Old Testament Lectionary

For those who want a change from the Gospel

Palm Sunday – Psalm 118

The NT writers saw many OT passages, including the Psalms, as being fulfilled by Jesus in his earthly ministry. Ps 118 has long been associated with Palm Sunday, and it is not difficult to see why. The Psalm is a complex one, and our lectionary fillets out the middle section, which seems less easy to apply to Jesus’ triumphant entry into Jerusalem. But what was the Psalm about originally? Was it merely a prophecy about something which was to happen centuries later? What would the original users of this Psalm have made of it?

Like Psalms 15 and 24 it looks very much like an entrance liturgy, rather like an introit in churches today, and may have been used at the gates of the city by pilgrims coming for one of the festivals, probably the Feat of Tabernacles.

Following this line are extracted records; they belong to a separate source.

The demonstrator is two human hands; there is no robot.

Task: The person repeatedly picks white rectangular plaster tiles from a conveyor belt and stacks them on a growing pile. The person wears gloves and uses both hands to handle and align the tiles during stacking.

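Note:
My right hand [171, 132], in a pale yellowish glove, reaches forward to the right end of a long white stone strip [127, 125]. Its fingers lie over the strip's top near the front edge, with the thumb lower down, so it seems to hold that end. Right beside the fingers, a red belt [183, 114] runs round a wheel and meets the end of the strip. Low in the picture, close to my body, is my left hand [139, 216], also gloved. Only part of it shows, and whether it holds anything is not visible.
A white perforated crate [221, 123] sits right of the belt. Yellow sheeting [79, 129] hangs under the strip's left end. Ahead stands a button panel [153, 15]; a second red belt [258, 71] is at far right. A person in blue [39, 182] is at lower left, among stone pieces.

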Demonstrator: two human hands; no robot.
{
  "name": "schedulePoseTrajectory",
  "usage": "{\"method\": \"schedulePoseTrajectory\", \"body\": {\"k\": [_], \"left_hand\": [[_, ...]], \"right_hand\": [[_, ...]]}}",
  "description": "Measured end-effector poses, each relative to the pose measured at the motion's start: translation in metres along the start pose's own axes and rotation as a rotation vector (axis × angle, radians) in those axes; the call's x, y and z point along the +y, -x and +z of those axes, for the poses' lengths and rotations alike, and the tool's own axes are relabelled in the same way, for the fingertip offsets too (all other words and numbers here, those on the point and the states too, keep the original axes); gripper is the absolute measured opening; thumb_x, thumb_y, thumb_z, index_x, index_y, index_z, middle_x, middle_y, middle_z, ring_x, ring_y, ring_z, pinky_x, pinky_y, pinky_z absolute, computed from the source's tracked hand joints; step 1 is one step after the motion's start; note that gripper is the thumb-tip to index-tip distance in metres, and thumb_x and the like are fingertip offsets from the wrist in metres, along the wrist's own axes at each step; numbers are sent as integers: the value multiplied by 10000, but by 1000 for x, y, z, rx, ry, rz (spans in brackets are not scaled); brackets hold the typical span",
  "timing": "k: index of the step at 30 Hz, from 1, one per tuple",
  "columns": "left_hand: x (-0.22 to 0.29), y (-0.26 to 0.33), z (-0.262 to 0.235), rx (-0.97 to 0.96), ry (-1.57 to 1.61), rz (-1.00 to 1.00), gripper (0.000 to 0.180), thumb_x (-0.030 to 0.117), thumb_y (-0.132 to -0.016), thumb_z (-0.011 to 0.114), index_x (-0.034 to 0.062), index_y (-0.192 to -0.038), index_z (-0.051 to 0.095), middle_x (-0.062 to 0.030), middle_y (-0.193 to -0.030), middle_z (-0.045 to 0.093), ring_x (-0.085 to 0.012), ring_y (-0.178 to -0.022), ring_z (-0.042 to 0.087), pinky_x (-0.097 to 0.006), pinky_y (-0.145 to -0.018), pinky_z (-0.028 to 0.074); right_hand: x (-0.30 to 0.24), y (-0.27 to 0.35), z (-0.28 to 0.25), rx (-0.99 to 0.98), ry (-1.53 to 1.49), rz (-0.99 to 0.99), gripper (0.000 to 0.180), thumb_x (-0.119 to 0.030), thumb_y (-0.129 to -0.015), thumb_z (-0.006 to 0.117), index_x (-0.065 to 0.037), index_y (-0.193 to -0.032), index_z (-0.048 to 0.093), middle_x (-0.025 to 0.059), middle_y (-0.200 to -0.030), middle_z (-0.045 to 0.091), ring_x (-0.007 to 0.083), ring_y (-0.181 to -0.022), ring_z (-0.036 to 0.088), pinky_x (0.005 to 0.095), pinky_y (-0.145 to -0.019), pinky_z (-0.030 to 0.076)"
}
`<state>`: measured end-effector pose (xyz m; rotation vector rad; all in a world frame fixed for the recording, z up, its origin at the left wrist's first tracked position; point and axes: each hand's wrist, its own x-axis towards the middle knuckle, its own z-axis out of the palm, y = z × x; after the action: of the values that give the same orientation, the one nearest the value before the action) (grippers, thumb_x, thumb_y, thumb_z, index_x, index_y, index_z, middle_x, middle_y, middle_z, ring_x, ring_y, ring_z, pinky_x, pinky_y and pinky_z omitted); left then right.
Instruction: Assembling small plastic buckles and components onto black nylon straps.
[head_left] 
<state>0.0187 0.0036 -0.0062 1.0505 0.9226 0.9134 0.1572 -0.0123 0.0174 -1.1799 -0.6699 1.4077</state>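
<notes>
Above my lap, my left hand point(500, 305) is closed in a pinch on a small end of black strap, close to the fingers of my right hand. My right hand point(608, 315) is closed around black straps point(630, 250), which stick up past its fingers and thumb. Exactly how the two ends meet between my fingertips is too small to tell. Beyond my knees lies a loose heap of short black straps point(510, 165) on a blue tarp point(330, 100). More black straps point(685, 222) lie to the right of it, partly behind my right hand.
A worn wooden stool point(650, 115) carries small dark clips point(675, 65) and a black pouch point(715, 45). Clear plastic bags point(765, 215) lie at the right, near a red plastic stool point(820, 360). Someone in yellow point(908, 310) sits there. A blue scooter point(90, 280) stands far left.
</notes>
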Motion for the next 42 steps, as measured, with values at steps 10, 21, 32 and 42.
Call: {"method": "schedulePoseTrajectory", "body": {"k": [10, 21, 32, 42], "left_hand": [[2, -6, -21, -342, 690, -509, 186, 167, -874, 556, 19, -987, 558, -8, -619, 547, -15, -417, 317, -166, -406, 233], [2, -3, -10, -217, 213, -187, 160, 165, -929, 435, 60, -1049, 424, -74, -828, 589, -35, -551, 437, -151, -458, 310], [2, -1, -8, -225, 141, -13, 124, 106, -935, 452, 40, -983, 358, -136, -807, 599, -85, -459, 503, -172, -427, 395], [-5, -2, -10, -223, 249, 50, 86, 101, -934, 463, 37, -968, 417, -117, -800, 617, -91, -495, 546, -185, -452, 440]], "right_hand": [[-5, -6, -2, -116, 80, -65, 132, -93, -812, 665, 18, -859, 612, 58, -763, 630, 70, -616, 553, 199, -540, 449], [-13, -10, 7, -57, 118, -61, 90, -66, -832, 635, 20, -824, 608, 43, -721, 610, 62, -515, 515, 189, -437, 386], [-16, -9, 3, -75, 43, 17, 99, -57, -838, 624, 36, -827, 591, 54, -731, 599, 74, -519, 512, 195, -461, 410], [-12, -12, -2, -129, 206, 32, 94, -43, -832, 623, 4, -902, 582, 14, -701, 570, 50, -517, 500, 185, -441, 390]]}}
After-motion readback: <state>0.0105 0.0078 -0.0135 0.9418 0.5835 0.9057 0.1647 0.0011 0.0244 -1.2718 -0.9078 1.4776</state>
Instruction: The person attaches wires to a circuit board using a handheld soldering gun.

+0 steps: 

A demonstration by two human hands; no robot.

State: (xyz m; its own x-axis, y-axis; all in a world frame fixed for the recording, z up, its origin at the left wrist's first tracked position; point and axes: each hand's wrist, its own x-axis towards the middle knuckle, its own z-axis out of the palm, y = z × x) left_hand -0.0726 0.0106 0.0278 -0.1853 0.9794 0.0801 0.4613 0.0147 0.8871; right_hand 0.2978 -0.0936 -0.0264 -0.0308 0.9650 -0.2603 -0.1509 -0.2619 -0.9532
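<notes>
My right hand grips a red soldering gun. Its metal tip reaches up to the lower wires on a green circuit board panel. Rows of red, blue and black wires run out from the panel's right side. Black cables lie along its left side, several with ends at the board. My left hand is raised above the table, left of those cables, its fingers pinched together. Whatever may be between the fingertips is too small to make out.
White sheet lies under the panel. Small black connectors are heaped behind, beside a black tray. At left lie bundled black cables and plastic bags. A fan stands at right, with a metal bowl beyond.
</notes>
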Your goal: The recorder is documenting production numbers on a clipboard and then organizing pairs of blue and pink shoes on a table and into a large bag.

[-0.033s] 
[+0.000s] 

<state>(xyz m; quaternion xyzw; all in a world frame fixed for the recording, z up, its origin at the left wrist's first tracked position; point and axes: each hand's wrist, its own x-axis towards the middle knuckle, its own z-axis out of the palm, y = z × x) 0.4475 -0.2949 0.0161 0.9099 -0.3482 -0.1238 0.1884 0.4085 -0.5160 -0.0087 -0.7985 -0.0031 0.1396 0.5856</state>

Like Psalm 24 it is a kind of antiphonal ‘Who goes there? Friend or foe?’ kind of dialogue at the city gates. This is an important question, because the ‘gates of righteousness’ of verse 19, or, more correctly, ‘the gates of the righteous’ are there to allow only those who are righteous to come in, and to keep out anyone else. The congregation assert that they are allowed in, because God has been good enough to save them and therefore to declare them righteous. They are stones which have been rejected, but are now seen to be important enough to be part of the building of God’s people, all because of the grace of God. God has acted this very day, not at some remote point in history, and so it is a day of rejoicing. So, as God’s people, let’s go! Join in the procession, and come to worship the God who has saved us and declared us righteous.

This is an interesting twist on the Psalm which is so often read as being about Jesus. Yes, he was rejected but then exalted, and yes, he did ride into the city in a triumphal procession, but that is NT spin, not OT exegesis. So today let’s make the bold step of reappropriating the Psalm for ourselves, because it is about us, not about Jesus. We are those who this world so often counts as nothing, labelling us as ‘religious nuts’, ‘hypocrites’, ‘losers’ and several other less than flattering epithets which are often flung at Christians. But God has welcomed us! God has forgiven us, set our feet on a rock, turned our lives around, and invited us to join in the procession of worship.

Andrew Lloyd-Webber’s Superstar Jesus gets this nuance completely:

Sing me your songs,
But not for me alone.
Sing out for yourselves,
For you are blessed.
There is not one of you
Who cannot win the kingdom.
The slow, the suffering,
The quick, the dead.

In this difficult period of isolation, fear and anxiety, let’s sing out for ourselves this Palm Sunday, for we are indeed blessed, and privileged beyond all measure.